- TO DO:
Lines holding the string "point" are the ones to copy; find them all in the data.

- RECORDED DATA:
-------

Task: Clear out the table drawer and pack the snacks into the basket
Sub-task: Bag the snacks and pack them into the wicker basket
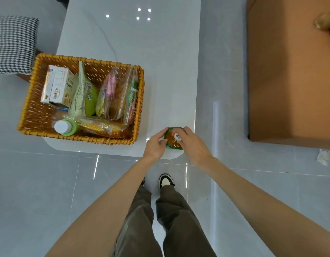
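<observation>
At the near right corner of the bench [160, 52], an upright bottle [172, 142] of amber liquid with a white cap is clasped between both hands. The left hand [155, 145] is curled round its left side and the right hand [193, 145] round its right, with the fingers [186, 129] wrapped against the wall. If full, it is judged fairly heavy, with smooth plastic that may slip and yield slightly, so the body is better gripped than the cap. Farther left, the basket [86, 61] is seen holding boxes [57, 86], bags and a capped drink [65, 127], with bare wicker at its left.
</observation>
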A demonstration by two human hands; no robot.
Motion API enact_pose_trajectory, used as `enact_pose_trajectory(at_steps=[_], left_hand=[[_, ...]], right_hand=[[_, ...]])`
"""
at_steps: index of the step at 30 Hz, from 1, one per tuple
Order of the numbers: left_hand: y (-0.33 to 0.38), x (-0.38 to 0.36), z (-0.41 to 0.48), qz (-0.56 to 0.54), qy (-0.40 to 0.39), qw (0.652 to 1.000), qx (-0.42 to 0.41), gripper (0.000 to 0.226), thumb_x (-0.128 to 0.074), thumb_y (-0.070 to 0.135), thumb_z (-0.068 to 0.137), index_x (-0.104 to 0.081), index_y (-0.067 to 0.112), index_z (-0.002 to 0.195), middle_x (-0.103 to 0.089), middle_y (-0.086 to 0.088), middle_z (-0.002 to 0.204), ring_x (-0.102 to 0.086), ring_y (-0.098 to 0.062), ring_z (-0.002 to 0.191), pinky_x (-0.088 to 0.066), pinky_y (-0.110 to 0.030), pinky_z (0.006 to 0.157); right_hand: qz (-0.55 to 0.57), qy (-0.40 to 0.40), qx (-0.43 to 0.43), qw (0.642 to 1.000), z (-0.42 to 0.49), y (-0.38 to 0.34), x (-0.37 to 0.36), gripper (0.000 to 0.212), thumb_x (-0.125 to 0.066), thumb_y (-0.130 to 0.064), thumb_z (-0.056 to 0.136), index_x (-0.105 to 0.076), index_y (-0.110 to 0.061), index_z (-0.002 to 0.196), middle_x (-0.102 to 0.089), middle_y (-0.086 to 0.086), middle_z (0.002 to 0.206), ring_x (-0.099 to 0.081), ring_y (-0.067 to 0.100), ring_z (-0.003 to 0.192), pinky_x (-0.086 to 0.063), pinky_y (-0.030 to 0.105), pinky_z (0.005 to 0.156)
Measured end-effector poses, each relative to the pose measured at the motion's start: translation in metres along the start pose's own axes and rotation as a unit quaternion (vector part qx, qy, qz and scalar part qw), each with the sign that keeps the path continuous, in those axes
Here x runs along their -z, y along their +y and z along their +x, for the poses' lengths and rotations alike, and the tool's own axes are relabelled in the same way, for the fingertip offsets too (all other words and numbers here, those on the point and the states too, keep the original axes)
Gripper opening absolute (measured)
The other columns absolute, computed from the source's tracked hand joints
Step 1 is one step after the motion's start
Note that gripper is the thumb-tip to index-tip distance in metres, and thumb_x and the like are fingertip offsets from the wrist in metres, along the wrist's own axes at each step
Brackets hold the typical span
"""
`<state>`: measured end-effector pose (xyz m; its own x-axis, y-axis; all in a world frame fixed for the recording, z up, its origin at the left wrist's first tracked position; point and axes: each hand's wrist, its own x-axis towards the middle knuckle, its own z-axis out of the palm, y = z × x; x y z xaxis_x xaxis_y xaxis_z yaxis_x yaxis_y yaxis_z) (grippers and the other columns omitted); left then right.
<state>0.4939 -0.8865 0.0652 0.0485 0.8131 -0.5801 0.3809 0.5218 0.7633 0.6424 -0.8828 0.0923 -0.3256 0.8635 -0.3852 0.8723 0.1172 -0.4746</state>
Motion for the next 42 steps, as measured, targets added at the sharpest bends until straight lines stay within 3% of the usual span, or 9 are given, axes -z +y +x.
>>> enact_pose_trajectory(at_steps=[3, 7, 12, 17, 20, 24, 30, 35, 42], left_hand=[[0.003, 0.002, -0.003, 0.022, 0.001, 1.000, 0.005, 0.048, -0.048, -0.004, 0.095, -0.046, 0.013, 0.140, -0.052, -0.005, 0.140, -0.046, -0.017, 0.130, -0.031, -0.009, 0.097], [0.009, 0.015, -0.018, 0.025, 0.016, 0.999, 0.037, 0.046, -0.050, 0.004, 0.097, -0.045, 0.015, 0.141, -0.051, -0.007, 0.140, -0.048, -0.019, 0.128, -0.035, -0.021, 0.101], [0.000, 0.046, -0.058, -0.005, 0.050, 0.995, 0.088, 0.040, -0.051, 0.017, 0.098, -0.047, 0.018, 0.138, -0.056, -0.006, 0.132, -0.052, -0.021, 0.122, -0.041, -0.031, 0.104], [-0.021, 0.094, -0.090, -0.151, 0.094, 0.963, 0.204, 0.041, -0.051, 0.022, 0.099, -0.045, 0.016, 0.139, -0.053, -0.007, 0.131, -0.057, -0.022, 0.107, -0.047, -0.032, 0.091], [-0.039, 0.123, -0.093, -0.230, 0.120, 0.937, 0.235, 0.046, -0.051, 0.026, 0.098, -0.039, 0.015, 0.142, -0.052, -0.008, 0.136, -0.057, -0.023, 0.104, -0.047, -0.034, 0.086], [-0.053, 0.154, -0.074, -0.302, 0.146, 0.908, 0.250, 0.048, -0.052, 0.029, 0.098, -0.039, 0.014, 0.141, -0.052, -0.008, 0.135, -0.058, -0.026, 0.108, -0.050, -0.038, 0.087], [-0.067, 0.173, -0.039, -0.334, 0.150, 0.890, 0.272, 0.043, -0.057, 0.027, 0.096, -0.047, 0.007, 0.132, -0.052, -0.008, 0.132, -0.058, -0.031, 0.114, -0.052, -0.044, 0.093], [-0.081, 0.175, -0.027, -0.327, 0.156, 0.895, 0.260, 0.054, -0.063, 0.036, 0.090, -0.044, 0.007, 0.131, -0.054, -0.007, 0.126, -0.062, -0.029, 0.106, -0.057, -0.036, 0.077], [-0.075, 0.168, -0.020, -0.295, 0.178, 0.900, 0.268, 0.047, -0.060, 0.025, 0.092, -0.043, 0.010, 0.133, -0.055, -0.007, 0.126, -0.060, -0.026, 0.107, -0.055, -0.039, 0.082]], right_hand=[[-0.041, -0.001, -0.012, 0.999, -0.004, -0.002, 0.005, 0.048, -0.053, -0.012, 0.096, -0.040, -0.023, 0.141, -0.049, 0.005, 0.120, -0.056, 0.024, 0.097, -0.035, 0.025, 0.066], [-0.058, 0.005, -0.028, 0.998, -0.013, -0.011, 0.022, 0.049, -0.045, -0.019, 0.100, -0.032, -0.035, 0.145, -0.051, 0.004, 0.118, -0.054, 0.023, 0.102, -0.043, 0.028, 0.065], [-0.057, 0.078, -0.003, 0.995, -0.032, -0.041, 0.037, 0.035, -0.047, -0.022, 0.099, -0.049, -0.025, 0.134, -0.055, 0.001, 0.114, -0.054, 0.021, 0.101, -0.039, 0.026, 0.068], [-0.028, 0.047, 0.053, 0.997, -0.027, -0.086, 0.018, 0.035, -0.048, -0.016, 0.099, -0.051, -0.019, 0.133, -0.051, 0.002, 0.130, -0.052, 0.021, 0.113, -0.053, 0.032, 0.078], [-0.051, 0.025, 0.081, 0.995, -0.008, -0.106, -0.005, 0.036, -0.049, -0.011, 0.098, -0.052, -0.017, 0.133, -0.053, 0.003, 0.132, -0.054, 0.024, 0.108, -0.052, 0.035, 0.077], [-0.091, -0.017, 0.095, 0.991, 0.027, -0.124, -0.031, 0.044, -0.046, -0.008, 0.097, -0.045, -0.019, 0.140, -0.049, -0.001, 0.139, -0.050, 0.023, 0.114, -0.047, 0.035, 0.085], [-0.107, -0.080, 0.056, 0.989, 0.069, -0.128, -0.068, 0.038, -0.050, -0.005, 0.094, -0.056, -0.019, 0.129, -0.062, 0.004, 0.120, -0.053, 0.025, 0.110, -0.048, 0.034, 0.083], [-0.082, -0.049, 0.057, 0.994, 0.075, -0.124, -0.082, 0.028, -0.048, -0.008, 0.097, -0.065, -0.016, 0.119, -0.065, 0.006, 0.110, -0.054, 0.027, 0.101, -0.044, 0.030, 0.080], [-0.093, -0.044, 0.079, 0.992, 0.069, -0.127, -0.076, 0.029, -0.046, -0.005, 0.098, -0.064, -0.014, 0.119, -0.066, 0.007, 0.109, -0.057, 0.024, 0.096, -0.038, 0.027, 0.085]])
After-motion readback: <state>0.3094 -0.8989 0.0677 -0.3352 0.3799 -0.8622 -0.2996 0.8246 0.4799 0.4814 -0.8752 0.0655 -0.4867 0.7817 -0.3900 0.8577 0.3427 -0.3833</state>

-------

- ANSWER TO THIS TASK:
Here x runs along their -z, y along their +y and z along their +x, for the poses' lengths and rotations alike, and the tool's own axes are relabelled in the same way, for the fingertip offsets too (all other words and numbers here, those on the point and the states too, keep the original axes)
`<state>`: measured end-effector pose (xyz m; its own x-axis, y-axis; all in a world frame fixed for the recording, z up, its origin at the left wrist's first tracked position; point and axes: each hand's wrist, its own x-axis towards the middle knuckle, its own z-axis out of the palm, y = z × x; x y z xaxis_x xaxis_y xaxis_z yaxis_x yaxis_y yaxis_z) (grippers and the other columns omitted); left then right.

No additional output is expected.